Le foramen ovale perméable (FOP) en plongée

Le foramen ovale perméable (FOP) en plongée

Si cet article vous intéresse, c’est que vous êtes simplement curieux ou concerné.e par le sujet. Il y a près de trois ans, on m’a détecté un FOP à la suite d’un accident de décompression léger. Sur le moment, c’est un choc. Quand on parle d’un organe aussi essentiel que le cœur, on a tendance à rapidement prendre peur, surtout quand on vous annonce qu’il s’agit d’une contre-indication à la pratique de votre activité préférée (qui dans mon cas est en plus mon travail). Les lignes qui suivent sont celles que j’aurais souhaité lire au moment où le diagnostic a été posé. Cet article ne remplace en aucun cas un avis médical : seul un professionnel spécialiste du sujet po威而鋼 urra vous conseiller !

Mais au fait, c’est quoi un FOP ?

Introduction au système cardio-vasculaire

Ceux qui ont quelques notions peuvent passer directement au paragraphe suivant. Pour les autres, voici quelques rappels utiles qui vous aideront à comprendre en quoi consiste le FOP et quels sont ses impacts pour la plongée.

Le système cardio-vasculaire est composé du cœur, qui agit comme une pompe, et de l’ensemble des vaisseaux sanguins. Il a une double fonction essentielle pour l’organisme :

  • l’apport d’oxygène aux cellules grâce au sang (et à l’intérieur du sang, essentiellement grâce à l’hémoglobine à laquelle se lie l’oxygène)
  • l’élimination des déchets, en premier lieu le dioxyde de carbone (CO2)

On distingue la petite circulation (ou circulation pulmonaire) de la grande circulation (ou circulation systémique). La petite circulation va permettre d’acheminer le sang chargé en dioxyde de carbone vers les poumons, au niveau des capillaires pulmonaires. A cet endroit, les vaisseaux sont nombreux et très fins ce qui permet des échanges de gaz efficaces : le sang se décharge en CO2 et se charge en oxygène. La grande circulation, elle, va faire le lien entre le cœur et les organes : elle leur amène l’oxygène dont ils ont besoin et récupère par la même occasion le dioxyde de carbone produit par le phénomène de « respiration cellulaire ». Nous avons donc affaire à deux circuits complémentaires qui ont le cœur pour point de rencontre.

Le schéma ci-dessous synthétise le système cardio-vasculaire. En rouge, le sang est chargé en oxygène et pauvre en CO2, en bleu il est pauvre en oxygène et riche en CO2. Au niveau du cœur, le sang riche en oxygène arrive de la petite circulation et s’évacue dans la grande circulation sur la partie gauche (donc à droite sur le dessin).

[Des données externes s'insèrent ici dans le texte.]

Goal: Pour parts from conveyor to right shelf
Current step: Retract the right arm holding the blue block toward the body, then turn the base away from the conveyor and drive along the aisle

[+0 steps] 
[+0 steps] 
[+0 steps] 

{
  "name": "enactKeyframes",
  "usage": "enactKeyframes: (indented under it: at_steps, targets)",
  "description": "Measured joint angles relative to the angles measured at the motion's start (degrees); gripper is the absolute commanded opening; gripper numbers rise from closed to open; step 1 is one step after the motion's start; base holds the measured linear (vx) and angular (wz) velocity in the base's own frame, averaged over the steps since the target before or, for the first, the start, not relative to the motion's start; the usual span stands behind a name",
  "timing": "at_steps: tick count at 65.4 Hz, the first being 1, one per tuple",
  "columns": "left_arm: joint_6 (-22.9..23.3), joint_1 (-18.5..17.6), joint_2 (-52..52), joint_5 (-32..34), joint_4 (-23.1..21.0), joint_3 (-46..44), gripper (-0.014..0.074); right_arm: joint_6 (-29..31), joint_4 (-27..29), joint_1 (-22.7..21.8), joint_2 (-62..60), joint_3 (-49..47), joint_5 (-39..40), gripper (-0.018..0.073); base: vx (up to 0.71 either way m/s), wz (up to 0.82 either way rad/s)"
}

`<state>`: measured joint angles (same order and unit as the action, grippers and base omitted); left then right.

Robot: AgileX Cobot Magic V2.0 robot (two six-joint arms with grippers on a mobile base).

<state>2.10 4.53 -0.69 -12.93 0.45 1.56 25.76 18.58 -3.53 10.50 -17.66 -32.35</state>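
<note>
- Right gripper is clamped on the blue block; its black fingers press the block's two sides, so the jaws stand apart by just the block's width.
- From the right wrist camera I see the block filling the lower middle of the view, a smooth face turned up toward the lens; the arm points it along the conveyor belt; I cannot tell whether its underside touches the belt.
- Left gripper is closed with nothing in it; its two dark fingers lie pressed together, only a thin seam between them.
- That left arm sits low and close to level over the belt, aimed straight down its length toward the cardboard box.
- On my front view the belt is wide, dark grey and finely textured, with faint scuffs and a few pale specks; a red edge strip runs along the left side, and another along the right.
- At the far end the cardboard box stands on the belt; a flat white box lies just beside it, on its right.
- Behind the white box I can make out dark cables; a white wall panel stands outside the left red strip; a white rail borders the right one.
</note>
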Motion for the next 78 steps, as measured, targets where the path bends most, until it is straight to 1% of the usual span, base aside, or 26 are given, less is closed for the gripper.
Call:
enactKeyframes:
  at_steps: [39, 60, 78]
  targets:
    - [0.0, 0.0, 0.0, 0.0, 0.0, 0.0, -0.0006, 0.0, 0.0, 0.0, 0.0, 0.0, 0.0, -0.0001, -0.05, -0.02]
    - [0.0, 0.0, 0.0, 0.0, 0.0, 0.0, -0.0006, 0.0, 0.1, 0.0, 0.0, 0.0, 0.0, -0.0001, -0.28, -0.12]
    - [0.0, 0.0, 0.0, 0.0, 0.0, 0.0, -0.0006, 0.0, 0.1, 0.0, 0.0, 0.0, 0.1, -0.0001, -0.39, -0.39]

https://nataswim.info/images/articles/courir/syst%C3%A8me_cardio-vasculaire-2.jpg

Vous avez tendance à confondre veines et artères ? Petite astuce : retenez que les « veines » vont toutes « vers » le cœur. Si vous avez bien compris, vous savez désormais que dans la grande circulation, les artères sont les vaisseaux riches en oxygène alors que les veines sont riches en CO2, c’est l’inverse pour la petite circulation.

Le FOP, une maladie ?

Le fonctionnement normal du cœur suppose que le sang ne se mélange pas entre ses parties droite et gauche afin d’assurer correctement les échanges gazeux nécessaires au bon fonctionnement de l’organisme. Cette étanchéité n’est cependant acquise qu’assez tardivement dans notre développement. En effet, il existe un passage entre les deux oreillettes du cœur présent naturellement lors du développement intra-utérin : c’est le fameux foramen ovale. Il n’est pas rare qu’il faille attendre deux ans après la naissance pour qu’il se referme complètement. Chez certaines personnes, le foramen ovale reste « perméable » : on parle alors de FOP.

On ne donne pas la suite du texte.